I don’t always take the Bible literally. Scripture contains many figures of speech. But it’s incorrect to assume that because some figures of speeh are used to describe Heaven, all that the Bible says about Heaven, therefore, is figurative. When we’re told we’ll have resurrection bodies like Christ’s and that he ate in hsi resurrection body, why should we assume he was speaking figuratively when refers to tables, banquets, and eating and drinking in His kingdom?”
(Jimmy insert: Counselor , you can rest your case…)
Now, I may not be a “foodie” but I do love that cup of coffee in the morning! So let’s look at :
Will We Drink Coffee in Heaven?
“I’ll address this question not simply for the benefit of coffee lover’s but because it’s a revealing test of whether we’re more influenced by biblical teaching or Christoplatonism. Someone may say, ‘I sure hope there’ll be coffee in heaven.’ But it’s a statement that few would attempt to defend biblically.
But consider the facts. God made coffee.

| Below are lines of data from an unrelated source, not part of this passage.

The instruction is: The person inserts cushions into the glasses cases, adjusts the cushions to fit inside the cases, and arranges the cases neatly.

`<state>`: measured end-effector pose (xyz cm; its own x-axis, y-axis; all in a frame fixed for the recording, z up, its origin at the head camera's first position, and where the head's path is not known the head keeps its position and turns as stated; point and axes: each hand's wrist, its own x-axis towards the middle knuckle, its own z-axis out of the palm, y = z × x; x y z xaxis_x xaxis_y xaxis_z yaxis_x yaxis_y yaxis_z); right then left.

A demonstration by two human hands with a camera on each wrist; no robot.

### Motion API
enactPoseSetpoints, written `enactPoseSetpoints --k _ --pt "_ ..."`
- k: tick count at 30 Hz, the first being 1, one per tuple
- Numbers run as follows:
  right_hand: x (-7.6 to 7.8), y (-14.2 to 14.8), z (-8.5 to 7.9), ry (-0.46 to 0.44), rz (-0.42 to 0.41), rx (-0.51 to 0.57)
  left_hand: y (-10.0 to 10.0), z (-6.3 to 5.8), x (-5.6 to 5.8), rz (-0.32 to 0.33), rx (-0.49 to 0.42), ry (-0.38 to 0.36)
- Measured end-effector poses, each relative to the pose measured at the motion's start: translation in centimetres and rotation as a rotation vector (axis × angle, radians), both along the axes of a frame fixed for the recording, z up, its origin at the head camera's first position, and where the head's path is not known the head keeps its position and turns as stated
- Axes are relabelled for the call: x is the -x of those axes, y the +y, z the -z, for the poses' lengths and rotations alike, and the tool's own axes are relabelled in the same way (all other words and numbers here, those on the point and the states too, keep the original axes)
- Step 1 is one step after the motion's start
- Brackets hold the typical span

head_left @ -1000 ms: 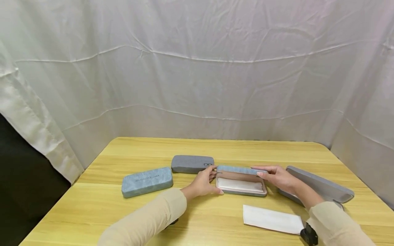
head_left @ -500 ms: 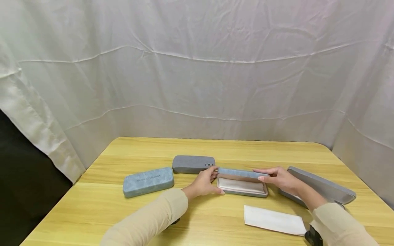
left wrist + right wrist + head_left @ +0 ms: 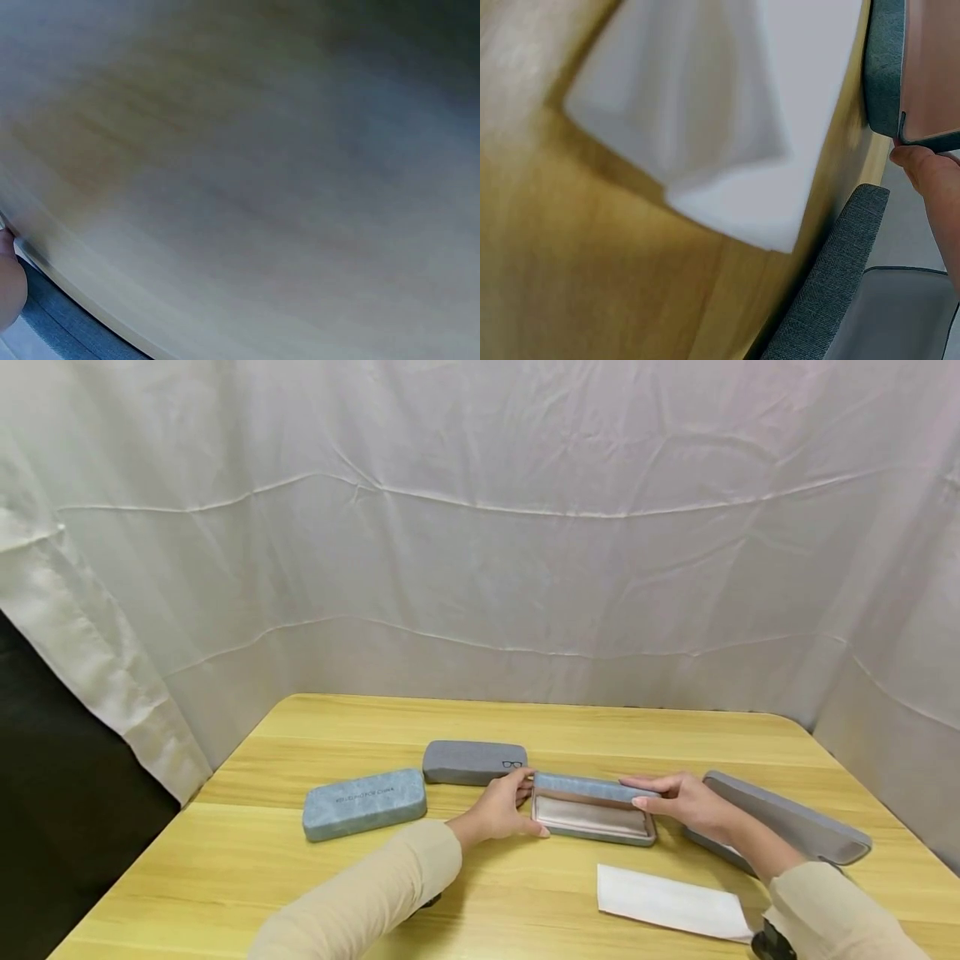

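Observation:
A blue glasses case point(image 3: 596, 787) lies on the table with its lid part raised, in front of me and right of centre. Inside its pale pink-lined base rests a folded whitish cloth point(image 3: 588, 817). My left hand point(image 3: 497, 810) grips the base at its left end, thumb at the front corner and fingers behind. At the right end, my right hand point(image 3: 686, 802) pinches the lid between thumb and fingers; the right wrist view shows its thumb point(image 3: 915, 157) at the lid's corner. In the left wrist view only a fingertip point(image 3: 10, 289) shows, over a grey-blue edge.
A closed blue case with lettering point(image 3: 365, 804) lies at the left, and a closed grey case with a glasses print point(image 3: 472, 762) stands behind my left hand. An open grey case point(image 3: 787, 814) is beyond my right wrist. A white folded cloth point(image 3: 671, 900) lies nearer me.
The blue case's lid has come down slightly with my right hand, so its opening looks narrower. My left hand keeps its hold on the base. The head view has shifted a little.

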<state>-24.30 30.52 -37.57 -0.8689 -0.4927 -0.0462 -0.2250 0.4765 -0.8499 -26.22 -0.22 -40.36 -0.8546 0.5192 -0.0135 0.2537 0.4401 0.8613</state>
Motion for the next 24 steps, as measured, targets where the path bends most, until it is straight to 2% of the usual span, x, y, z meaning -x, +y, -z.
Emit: enactPoseSetpoints --k 11,24 --pt "-0.13 -0.10 0.08 0.016 0.016 -0.028 -0.05 0.14 0.03 0.007 0.010 0.016" --pt "-0.07 -0.26 0.55 0.003 0.009 0.046 -0.11 0.31 0.12 0.013 0.003 0.018"
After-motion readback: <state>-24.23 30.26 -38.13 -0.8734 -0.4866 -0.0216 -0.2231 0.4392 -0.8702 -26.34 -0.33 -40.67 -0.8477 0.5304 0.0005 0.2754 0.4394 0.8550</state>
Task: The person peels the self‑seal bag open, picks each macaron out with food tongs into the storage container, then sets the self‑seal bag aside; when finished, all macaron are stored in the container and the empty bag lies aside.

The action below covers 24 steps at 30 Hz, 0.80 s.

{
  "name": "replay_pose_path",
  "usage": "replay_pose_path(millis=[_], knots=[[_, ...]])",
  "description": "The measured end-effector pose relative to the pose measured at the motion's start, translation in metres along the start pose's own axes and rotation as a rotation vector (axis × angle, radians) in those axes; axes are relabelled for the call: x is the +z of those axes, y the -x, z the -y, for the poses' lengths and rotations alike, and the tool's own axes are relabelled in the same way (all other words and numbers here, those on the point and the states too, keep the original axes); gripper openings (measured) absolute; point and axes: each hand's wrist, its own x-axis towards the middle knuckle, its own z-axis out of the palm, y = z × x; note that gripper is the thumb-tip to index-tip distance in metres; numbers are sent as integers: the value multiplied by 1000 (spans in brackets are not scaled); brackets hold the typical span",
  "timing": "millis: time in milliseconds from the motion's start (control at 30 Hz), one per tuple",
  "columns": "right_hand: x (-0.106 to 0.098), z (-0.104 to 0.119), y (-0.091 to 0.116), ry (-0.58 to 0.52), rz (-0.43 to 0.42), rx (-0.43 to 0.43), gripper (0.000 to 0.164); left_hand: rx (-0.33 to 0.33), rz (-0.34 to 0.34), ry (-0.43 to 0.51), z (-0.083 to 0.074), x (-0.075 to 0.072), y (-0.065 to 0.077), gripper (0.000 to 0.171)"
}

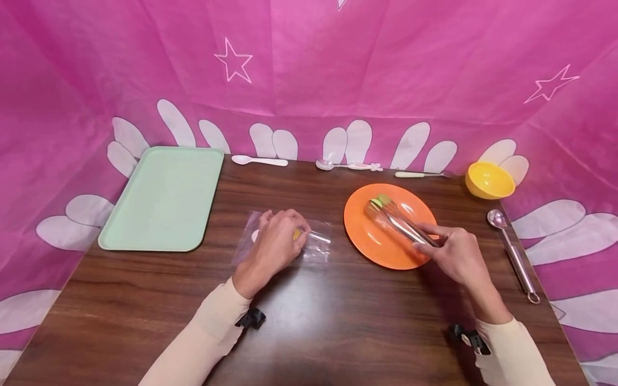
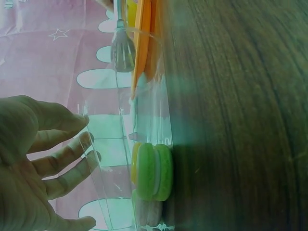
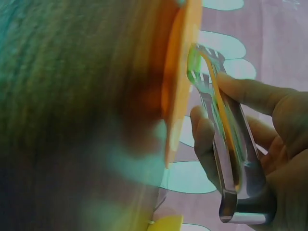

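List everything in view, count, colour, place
Table: one, brown, below
Cloth: one, pink, behind
Tray: one, green, left
Plain spoon: one, white, back
Metal spoon: one, pink handle, back
Fork: one, pale handle, back
Bowl: one, yellow, far right
Scoop: one, silver, right
Plate: one, orange, centre right
Tongs: one, silver, over plate
Macaron: one, green, between tongs
Bag: one, clear, centre
Other macarons: at least three, mixed, bagged
Sleeves: two, cream, forearms
Cameras: two, black, wrists
Left hand: one, at bag
Right hand: one, on tongs
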Motion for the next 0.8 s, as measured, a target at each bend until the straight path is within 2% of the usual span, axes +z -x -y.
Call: replay_pose_path(millis=[100,167,233,300,433,500,633,800], knots=[[2,-6,-7,14,-2,58,59,-2,8,2,0,1,1,6],[2,-6,-6,30,-22,65,61,-4,7,1,1,1,1,6],[-1,-1,-1,30,-43,34,62,-5,7,-1,1,1,1,6],[-4,8,6,16,-42,-35,59,-4,4,-3,1,0,0,6],[-4,30,20,-54,86,-211,52,4,-15,-4,1,0,0,6],[3,40,23,-87,162,-265,49,11,-32,-2,1,-1,-1,5],[23,54,18,-116,236,-301,49,26,-62,13,1,-2,-1,5],[50,74,6,-111,240,-318,52,41,-76,20,1,-2,-1,5]])
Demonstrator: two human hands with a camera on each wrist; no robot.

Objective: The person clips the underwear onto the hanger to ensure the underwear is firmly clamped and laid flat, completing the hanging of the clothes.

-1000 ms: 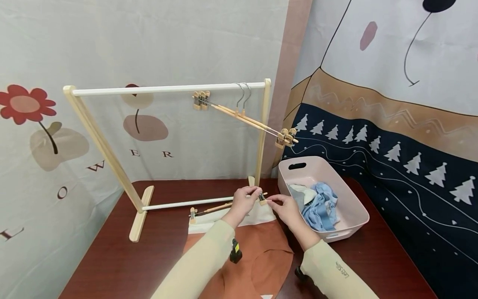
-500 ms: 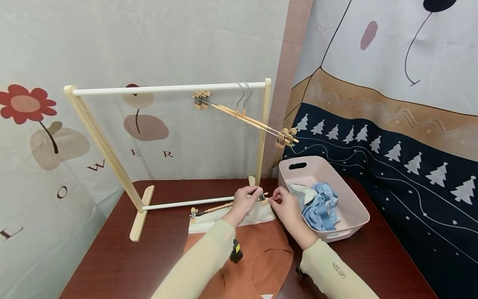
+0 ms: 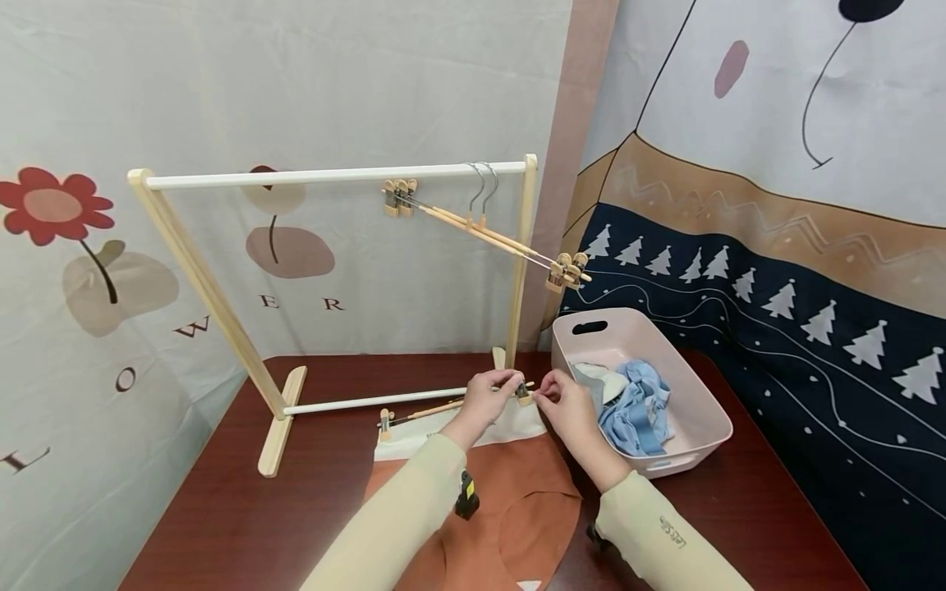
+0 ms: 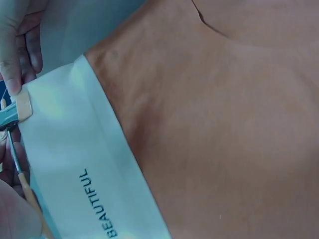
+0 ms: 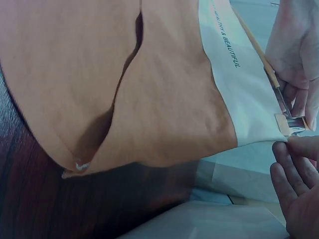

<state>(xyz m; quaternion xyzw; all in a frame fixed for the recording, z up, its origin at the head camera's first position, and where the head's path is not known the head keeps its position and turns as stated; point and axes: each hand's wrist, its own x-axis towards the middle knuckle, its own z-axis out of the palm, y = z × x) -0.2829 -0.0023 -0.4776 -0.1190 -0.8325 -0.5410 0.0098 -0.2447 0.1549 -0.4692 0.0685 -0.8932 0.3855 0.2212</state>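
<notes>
- Head: left hand (image 3: 480,404) gripping a clip (image 3: 524,396), right hand (image 3: 569,410) pinching the waistband (image 3: 517,423) at its corner; brown garment (image 3: 521,480) lying on the table (image 3: 207,513) before the rack (image 3: 325,176).
- Left wrist: I'm seeing the clip biting white cloth near lettering (image 4: 97,204).
- Right wrist: thumb (image 5: 303,145) and finger meeting just beside the clip.

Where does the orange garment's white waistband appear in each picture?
Head: white waistband, below centre, partly hidden.
Left wrist: white waistband, left side, slanting to the bottom edge.
Right wrist: white waistband, right of centre.
Shared landmark: the clip near its corner.
</notes>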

Coffee grows on Earth, which God made for mankind, put under our management, and filled with resources for our use. When God evaluated his creation, he deemed coffee trees, along with all else, to be ‘very good.’ Many people throughout history have enjoyed coffee — even in a fallen world where neither coffee nor our taste buds are at their best.
God tells us that he ‘richly provides us with everything for our enjoyment’ (1 Timothy 6:17). Does ‘everything’ include coffee? Paul also says, ‘ For everything God created is good, and nothing is to be rejected if it is received with thanksgiving, because it is consecrated by the word of God and prayer’ (1 Timothy 4: 4-5) Again, does ‘everything’ include coffee?
Given these biblical perspectives — and realizing that caffeine addiction or anything else that’s unhealthy simply won’t exist on the New Earth — can you think of any persuasive reason why coffee trees and coffee drinking wouldn’t be part of the resurrected Earth?”
Soli Deo Gloria!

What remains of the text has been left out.